WHAT NEEDS TO BE DONE — Copy the result of filtering the entries below for lines that include the string "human".

GIVEN RECORDS —

====

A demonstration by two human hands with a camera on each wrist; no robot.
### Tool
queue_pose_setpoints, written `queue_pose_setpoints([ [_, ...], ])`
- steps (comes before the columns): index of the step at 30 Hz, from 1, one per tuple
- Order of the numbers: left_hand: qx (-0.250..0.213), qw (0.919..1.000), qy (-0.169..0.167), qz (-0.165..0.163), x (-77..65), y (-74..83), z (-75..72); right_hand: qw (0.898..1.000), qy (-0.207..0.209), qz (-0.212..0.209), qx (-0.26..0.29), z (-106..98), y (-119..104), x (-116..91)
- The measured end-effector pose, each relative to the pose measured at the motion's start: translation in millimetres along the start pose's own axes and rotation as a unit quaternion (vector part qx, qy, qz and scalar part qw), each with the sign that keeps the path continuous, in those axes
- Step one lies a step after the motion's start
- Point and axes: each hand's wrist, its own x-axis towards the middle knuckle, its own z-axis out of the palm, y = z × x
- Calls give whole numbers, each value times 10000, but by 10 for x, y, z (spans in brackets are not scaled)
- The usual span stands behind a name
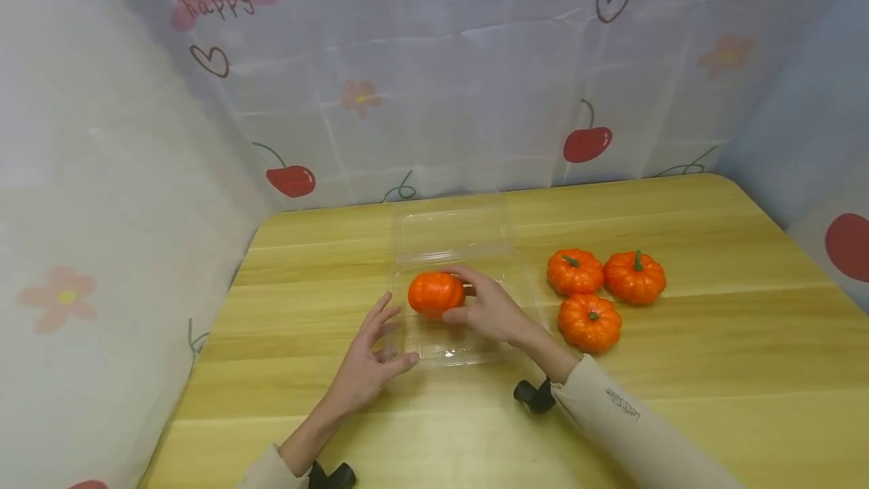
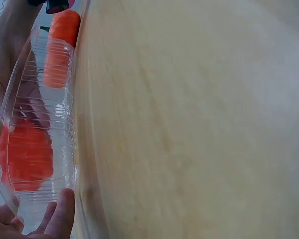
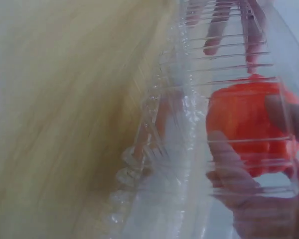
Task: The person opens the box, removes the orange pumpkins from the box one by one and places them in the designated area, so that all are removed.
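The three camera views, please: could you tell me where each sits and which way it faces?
Head: from above, looking forward and down at the table; both forearms, left hand and right hand show.
Left wrist: low beside the clear container; left fingertips show.
Right wrist: low, looking through the container wall; right fingers show.
All views share the held pumpkin.

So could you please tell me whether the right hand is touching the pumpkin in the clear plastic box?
Touching. The head view shows the right hand with thumb and fingers curled round the pumpkin inside the box.
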Motion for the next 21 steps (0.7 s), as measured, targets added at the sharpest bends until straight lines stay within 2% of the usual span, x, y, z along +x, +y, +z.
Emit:
queue_pose_setpoints([
  [6, -14, 10000, 11, -3, -2, -3, -6, 9998, -46, -193, 83, -32, 0, -79],
  [12, -68, 10000, -19, -46, 14, 1, -5, 9996, 144, -209, 142, -72, -31, -165],
  [21, -40, 10000, -38, -33, 12, 25, 2, 9990, 138, -205, 372, -145, -56, -277],
])
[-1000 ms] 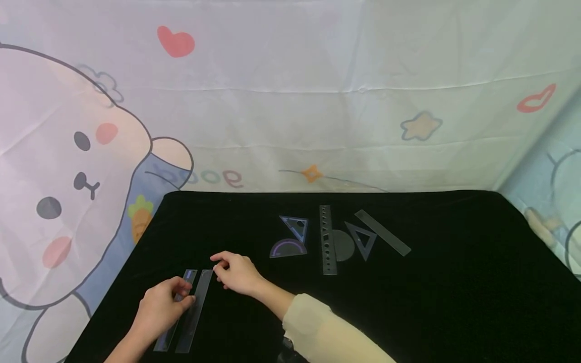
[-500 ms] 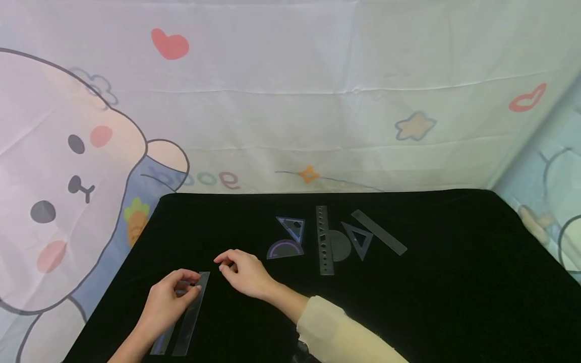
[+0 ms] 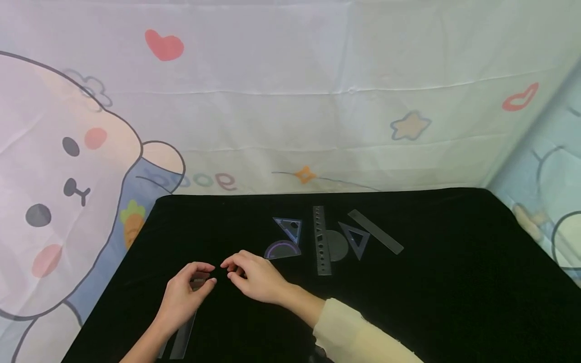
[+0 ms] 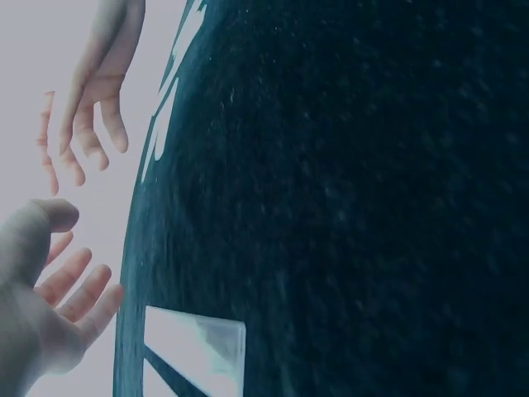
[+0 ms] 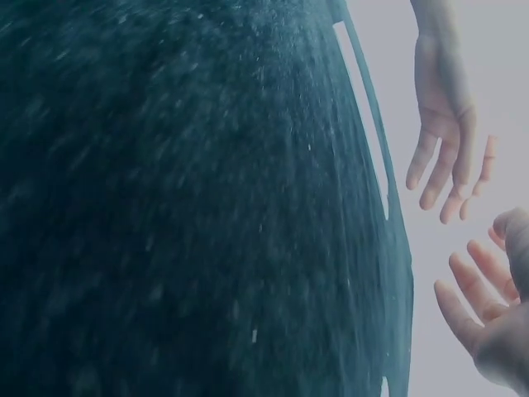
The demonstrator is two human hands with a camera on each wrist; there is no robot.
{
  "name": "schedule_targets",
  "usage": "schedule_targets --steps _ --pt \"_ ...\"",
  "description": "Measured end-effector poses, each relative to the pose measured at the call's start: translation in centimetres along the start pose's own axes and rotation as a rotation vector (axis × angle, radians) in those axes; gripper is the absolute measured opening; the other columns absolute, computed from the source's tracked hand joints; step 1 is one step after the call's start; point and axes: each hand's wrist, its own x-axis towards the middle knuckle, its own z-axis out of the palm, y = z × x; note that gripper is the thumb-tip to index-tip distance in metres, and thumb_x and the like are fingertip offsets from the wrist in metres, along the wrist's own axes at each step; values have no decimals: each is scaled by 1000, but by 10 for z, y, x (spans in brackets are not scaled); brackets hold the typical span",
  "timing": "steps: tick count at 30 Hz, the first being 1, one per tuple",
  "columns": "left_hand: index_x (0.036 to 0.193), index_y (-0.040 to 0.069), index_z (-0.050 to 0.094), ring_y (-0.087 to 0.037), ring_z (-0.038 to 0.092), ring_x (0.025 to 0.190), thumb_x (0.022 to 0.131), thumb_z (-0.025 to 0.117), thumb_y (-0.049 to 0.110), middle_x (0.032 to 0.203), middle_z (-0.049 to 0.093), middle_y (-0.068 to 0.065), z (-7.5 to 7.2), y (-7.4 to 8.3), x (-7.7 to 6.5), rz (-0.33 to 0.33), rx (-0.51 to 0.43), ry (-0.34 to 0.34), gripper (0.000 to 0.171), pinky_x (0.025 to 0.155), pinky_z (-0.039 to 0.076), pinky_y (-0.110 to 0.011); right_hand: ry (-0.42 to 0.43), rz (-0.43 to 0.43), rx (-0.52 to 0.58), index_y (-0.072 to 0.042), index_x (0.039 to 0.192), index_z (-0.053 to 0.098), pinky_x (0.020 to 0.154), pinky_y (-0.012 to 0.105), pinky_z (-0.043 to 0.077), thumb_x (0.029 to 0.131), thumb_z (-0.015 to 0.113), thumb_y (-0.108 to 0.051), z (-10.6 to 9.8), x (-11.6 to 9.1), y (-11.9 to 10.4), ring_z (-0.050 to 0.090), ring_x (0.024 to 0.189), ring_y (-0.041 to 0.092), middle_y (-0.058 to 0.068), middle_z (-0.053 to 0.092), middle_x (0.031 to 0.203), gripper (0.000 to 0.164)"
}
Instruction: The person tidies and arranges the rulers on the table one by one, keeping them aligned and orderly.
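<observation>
My left hand (image 3: pixel 185 295) hovers over two straight clear rulers at the table's left, fingers loosely bent and thumb apart, with nothing between them. It covers most of the nearer-left ruler (image 3: pixel 162 350) and the upper part of the other ruler (image 3: pixel 183 339). Bright ruler ends (image 4: pixel 202 347) show low in the left wrist view. Facing it, my right hand (image 3: pixel 259 278) hangs above the black cloth, its fingers also loosely bent around nothing. A small gap separates the fingertips of both hands. Both wrist views show the hands raised above the cloth.
Farther back lie a blue-edged set square (image 3: pixel 290 229), a purple-marked protractor (image 3: pixel 282 249), a ruler with cut-outs (image 3: pixel 322 242) overlapping a clear round disc (image 3: pixel 338 246), another set square (image 3: pixel 356 239) and a slanted ruler (image 3: pixel 375 232). A printed curtain (image 3: pixel 272 116) hangs behind the table.
My left hand has moved right and away from me, off the left ruler's middle. The right hand has shifted right, off the second ruler's end. The rulers stay in place; the head view has turned slightly.
</observation>
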Motion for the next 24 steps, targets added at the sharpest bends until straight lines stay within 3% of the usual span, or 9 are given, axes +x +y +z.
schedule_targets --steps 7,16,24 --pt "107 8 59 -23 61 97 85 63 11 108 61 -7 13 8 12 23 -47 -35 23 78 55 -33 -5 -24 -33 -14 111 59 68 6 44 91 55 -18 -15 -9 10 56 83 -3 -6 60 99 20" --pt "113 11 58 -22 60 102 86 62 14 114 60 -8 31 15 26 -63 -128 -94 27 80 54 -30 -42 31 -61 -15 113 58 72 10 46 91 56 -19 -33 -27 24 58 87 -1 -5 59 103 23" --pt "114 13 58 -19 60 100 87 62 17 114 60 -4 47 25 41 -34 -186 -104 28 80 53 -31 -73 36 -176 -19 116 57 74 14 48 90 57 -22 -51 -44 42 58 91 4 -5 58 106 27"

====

WRITTEN ANSWER —
A demonstration by two human hands with a camera on each wrist; no robot.
The demonstrator is two human hands with a camera on each wrist; there is no robot.

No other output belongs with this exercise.